> YOUR GOAL
Leave out the pictures and output the data verbatim.

** MATERIAL PROVIDED follows **

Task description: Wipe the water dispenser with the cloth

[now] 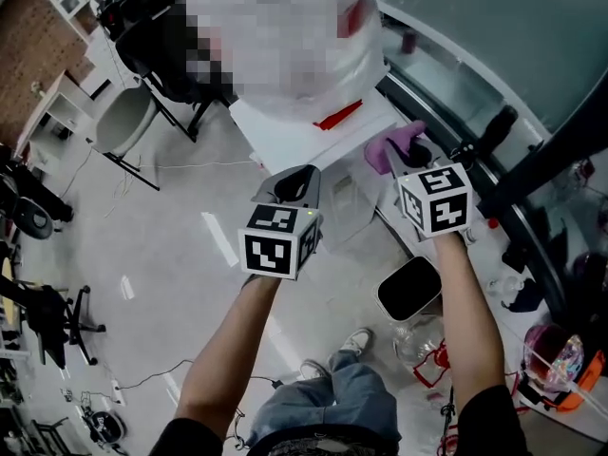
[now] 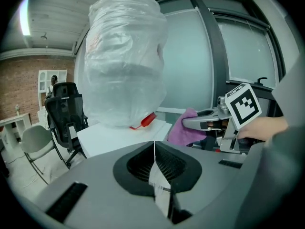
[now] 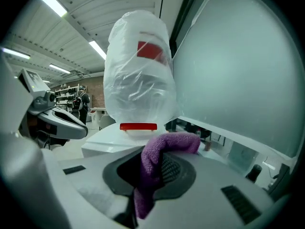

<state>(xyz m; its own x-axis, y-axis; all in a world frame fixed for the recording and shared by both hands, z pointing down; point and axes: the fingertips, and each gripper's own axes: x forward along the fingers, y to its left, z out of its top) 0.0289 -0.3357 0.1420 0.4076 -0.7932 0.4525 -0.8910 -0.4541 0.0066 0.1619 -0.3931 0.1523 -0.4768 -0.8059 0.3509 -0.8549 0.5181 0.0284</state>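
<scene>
The right gripper (image 3: 151,173) clenched a purple fleecy cloth (image 3: 164,144) near the white, plastic-shrouded water dispenser (image 3: 136,94); the left gripper (image 2: 153,163) was closed on nothing. Wiping apparently awaited pressing cloth to its top.

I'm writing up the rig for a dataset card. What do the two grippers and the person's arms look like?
The left gripper and right gripper have smooth grey shells with black ribbed pads. Each carries a white cube with black square markers. The person wears short black sleeves; no cables show.
</scene>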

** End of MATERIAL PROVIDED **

> EXERCISE RESPONSE
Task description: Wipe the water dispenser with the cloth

[now] 
[now] 
[now] 

<state>(xyz m; its own x-axis, y-axis; all in a world frame fixed for the recording and shared by both hands, z pointing down; point and axes: the fingertips, and each gripper's own axes: x forward along the fingers, y to its left, z out of its top) 0.0289 -0.3357 0.1420 0.4076 -0.7932 0.4525 -0.8910 -0.4541 0.0066 0.1619 -0.3931 0.1523 -0.4768 -0.8059 0.3509 -0.8549 0.5181 0.0284</state>
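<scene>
The right gripper (image 3: 151,173) clenched a purple fleecy cloth (image 3: 164,144) near the white, plastic-shrouded water dispenser (image 3: 136,94); the left gripper (image 2: 153,163) was closed on nothing. Wiping apparently awaited pressing cloth to its top.

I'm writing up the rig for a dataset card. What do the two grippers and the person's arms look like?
The left gripper and right gripper have smooth grey shells with black ribbed pads. Each carries a white cube with black square markers. The person wears short black sleeves; no cables show.
</scene>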

The answer requires no additions.